- [DATA FOR THE TASK]:
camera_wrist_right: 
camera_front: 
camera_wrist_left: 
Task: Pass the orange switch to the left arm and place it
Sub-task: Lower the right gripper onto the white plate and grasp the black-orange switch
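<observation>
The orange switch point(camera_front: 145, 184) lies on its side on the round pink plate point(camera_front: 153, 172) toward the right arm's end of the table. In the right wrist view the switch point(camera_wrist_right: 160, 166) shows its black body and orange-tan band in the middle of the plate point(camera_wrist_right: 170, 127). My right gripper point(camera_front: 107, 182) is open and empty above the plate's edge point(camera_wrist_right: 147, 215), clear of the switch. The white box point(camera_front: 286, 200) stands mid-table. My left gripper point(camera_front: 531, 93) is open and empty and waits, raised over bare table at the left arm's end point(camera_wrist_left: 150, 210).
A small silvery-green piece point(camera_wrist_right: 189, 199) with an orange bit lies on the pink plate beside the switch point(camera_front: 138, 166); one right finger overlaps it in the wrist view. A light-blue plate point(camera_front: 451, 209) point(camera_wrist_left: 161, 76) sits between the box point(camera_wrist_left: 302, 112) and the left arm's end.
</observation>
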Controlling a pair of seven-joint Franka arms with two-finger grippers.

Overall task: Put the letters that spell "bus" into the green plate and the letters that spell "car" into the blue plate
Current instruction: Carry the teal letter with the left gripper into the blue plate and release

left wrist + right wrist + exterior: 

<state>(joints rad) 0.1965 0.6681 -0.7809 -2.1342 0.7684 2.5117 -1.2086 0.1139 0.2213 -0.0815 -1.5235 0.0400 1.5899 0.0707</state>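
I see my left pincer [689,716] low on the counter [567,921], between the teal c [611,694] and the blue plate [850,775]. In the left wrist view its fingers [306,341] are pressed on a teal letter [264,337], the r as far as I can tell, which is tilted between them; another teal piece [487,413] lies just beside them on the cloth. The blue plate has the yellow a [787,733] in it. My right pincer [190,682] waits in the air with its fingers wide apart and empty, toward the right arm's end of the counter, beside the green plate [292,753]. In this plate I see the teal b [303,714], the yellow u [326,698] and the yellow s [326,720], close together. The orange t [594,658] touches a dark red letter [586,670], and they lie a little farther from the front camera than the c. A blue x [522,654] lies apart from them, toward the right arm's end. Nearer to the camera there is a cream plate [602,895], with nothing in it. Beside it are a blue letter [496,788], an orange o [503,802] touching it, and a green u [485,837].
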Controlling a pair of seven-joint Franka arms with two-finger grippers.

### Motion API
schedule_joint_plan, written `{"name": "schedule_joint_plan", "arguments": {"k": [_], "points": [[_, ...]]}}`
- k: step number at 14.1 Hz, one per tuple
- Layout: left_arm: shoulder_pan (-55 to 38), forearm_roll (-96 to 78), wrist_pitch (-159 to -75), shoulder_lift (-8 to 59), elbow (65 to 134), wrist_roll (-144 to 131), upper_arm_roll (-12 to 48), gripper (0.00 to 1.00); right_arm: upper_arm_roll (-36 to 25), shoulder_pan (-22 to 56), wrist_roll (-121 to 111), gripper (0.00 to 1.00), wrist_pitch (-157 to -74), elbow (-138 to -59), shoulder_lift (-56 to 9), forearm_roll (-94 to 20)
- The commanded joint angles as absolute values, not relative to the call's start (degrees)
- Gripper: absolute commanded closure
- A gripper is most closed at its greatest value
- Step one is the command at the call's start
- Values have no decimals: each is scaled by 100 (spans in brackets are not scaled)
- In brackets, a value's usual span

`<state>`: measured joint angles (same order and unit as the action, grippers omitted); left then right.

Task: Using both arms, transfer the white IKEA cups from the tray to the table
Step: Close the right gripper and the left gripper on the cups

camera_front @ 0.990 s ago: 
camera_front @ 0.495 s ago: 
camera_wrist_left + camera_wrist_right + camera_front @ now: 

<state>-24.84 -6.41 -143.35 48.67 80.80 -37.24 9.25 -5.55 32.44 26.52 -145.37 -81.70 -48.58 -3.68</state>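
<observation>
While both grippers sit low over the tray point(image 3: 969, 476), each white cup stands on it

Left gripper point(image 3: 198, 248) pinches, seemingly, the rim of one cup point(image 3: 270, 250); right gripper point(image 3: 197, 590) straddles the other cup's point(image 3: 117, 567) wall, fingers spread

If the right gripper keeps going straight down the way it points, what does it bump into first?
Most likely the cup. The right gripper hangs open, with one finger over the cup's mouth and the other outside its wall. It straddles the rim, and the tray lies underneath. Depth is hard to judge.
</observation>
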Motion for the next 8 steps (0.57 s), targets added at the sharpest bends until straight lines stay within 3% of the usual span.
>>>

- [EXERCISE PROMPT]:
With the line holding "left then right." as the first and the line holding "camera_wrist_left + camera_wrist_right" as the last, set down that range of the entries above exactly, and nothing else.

- [RESULT]:
`<state>`: measured joint angles (same order and unit as the action, grippers omitted); left then right.

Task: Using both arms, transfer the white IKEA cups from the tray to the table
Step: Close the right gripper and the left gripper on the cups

camera_front @ 0.990 s ago: 
camera_front @ 0.495 s ago: 
camera_wrist_left + camera_wrist_right + camera_front @ now: 

What appears above is the complete answer.